El presidente Abelardo De La Espriella ordenó poner fin a los procesos de negociación que se desarrollaron durante el Gobierno de Gustavo Petro con diferentes grupos armados y estructuras criminales, al tiempo que reveló cuánto dinero habría destinado el Estado al pago de honorarios de quienes participaron como voceros y negociadores.
De acuerdo con el mandatario, durante el cuatrienio anterior se desembolsaron más de $7.000 millones exclusivamente en honorarios para representantes, voceros y negociadores vinculados a los diferentes procesos de paz y sometimiento.
La cifra, advirtió el jefe de Estado, no incluye otros gastos asumidos con recursos públicos, como esquemas de seguridad, viáticos, desplazamientos y los costos relacionados con las zonas de ubicación.
Se acabaron las mesas de negociación
La decisión del Gobierno De La Espriella implica el cierre de las mesas de negociación heredadas de la administración Petro.
Entre los procesos que quedaron sin continuidad están los diálogos con el ELN, las disidencias de las Farc y el Clan del Golfo, además de los acercamientos que se habían desarrollado con las Autodefensas Conquistadoras de la Sierra Nevada.
También fueron revocados los espacios de diálogo establecidos con estructuras criminales de Medellín, Buenaventura y Quibdó.
A través de diferentes resoluciones, el Ejecutivo también dejó sin efecto las designaciones de las personas que habían sido nombradas para representar al Gobierno en esos procesos.
Más de $7.000 millones solo en honorarios
La cifra revelada por De La Espriella busca poner sobre la mesa el costo económico de la política de paz desarrollada durante el Gobierno anterior.
Según el presidente, “durante el cuatrienio anterior se erogaron más de $7.000 millones destinados exclusivamente a la asignación de honorarios para voceros, representantes y negociadores”.
El mandatario aclaró que esa suma no contempla los recursos destinados a seguridad, viáticos, desplazamientos, zonas de ubicación y otros gastos asociados a las negociaciones.
Es decir, si se tienen en cuenta todos esos rubros, el costo total de los procesos fue superior a los $7.000 millones mencionados por el Gobierno.
Y ahí aparece uno de los puntos que seguramente generará debate: cuánto terminó costándole realmente al Estado una política de negociación que ahora el nuevo Gobierno decidió desmontar por completo.
“Quienes quieran dejar las armas deberán someterse a la justicia”
La administración De La Espriella justificó el cierre de las mesas bajo un argumento central: el Gobierno no permitirá que estos espacios sean utilizados por organizaciones armadas para prolongar sus actividades criminales o conseguir beneficios sin una verdadera voluntad de abandonar la violencia.
“El Gobierno nacional no mantendrá escenarios institucionales que sean instrumentalizados para prolongar el accionar delictivo, obtener beneficios procesales o evadir el imperio de la ley”, señaló el presidente.
De acuerdo con el mandatario, quienes realmente quieran abandonar las armas deberán someterse a los mecanismos establecidos por la justicia.
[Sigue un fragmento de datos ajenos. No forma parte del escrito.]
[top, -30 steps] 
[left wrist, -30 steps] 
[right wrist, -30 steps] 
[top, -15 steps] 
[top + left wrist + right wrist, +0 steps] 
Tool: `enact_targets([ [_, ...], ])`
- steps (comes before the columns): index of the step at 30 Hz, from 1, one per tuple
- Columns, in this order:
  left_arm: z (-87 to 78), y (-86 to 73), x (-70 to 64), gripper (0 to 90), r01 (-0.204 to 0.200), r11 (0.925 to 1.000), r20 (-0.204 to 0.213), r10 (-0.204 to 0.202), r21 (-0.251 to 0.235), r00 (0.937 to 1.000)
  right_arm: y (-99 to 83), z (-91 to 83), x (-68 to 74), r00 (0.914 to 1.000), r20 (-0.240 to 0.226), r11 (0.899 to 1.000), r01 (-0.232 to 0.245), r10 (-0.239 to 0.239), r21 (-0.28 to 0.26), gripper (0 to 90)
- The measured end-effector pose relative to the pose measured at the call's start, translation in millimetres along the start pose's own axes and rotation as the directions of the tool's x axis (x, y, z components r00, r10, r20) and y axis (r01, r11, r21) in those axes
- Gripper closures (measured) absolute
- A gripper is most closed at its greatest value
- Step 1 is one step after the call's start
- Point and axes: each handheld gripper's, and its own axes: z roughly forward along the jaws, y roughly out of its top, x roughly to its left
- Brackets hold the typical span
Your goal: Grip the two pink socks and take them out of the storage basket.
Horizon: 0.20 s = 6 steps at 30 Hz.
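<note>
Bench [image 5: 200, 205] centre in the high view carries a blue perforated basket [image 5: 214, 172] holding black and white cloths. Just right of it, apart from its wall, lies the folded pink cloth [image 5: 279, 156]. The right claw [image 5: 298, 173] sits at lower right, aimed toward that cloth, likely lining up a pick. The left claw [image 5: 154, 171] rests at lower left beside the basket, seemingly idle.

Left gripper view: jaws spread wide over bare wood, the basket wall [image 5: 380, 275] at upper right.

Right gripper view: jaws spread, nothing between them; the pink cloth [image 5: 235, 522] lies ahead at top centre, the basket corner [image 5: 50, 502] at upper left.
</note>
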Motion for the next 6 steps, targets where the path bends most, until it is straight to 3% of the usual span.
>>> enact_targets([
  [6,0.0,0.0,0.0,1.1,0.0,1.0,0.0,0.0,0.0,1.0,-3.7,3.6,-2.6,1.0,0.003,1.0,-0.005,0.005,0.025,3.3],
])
La advertencia también fue dirigida a las organizaciones que decidan continuar con acciones violentas contra la población civil.
En ese escenario, De La Espriella aseguró que el Estado utilizará “toda la capacidad legal y legítima de la fuerza pública” para enfrentarlas.
Cambio de rumbo frente a la política de Petro
La decisión representa uno de los giros más fuertes de la nueva administración frente a la estrategia de seguridad y paz implementada durante el Gobierno Petro.
Mientras la administración anterior abrió múltiples escenarios de diálogo con organizaciones armadas y estructuras criminales, el Gobierno De La Espriella apuesta ahora por cerrar esas mesas y condicionar cualquier proceso de desmovilización o sometimiento a la aceptación de las reglas de la justicia.
El mensaje político es claro: menos mesas, menos negociadores y más presión de la Fuerza Pública contra quienes continúen delinquiendo.
La discusión, sin embargo, apenas comienza. Ahora habrá que establecer qué resultados concretos dejaron los procesos cerrados, cuánto costaron en total y qué ocurrirá con los integrantes de esas organizaciones que pretendían acogerse a los mecanismos de negociación.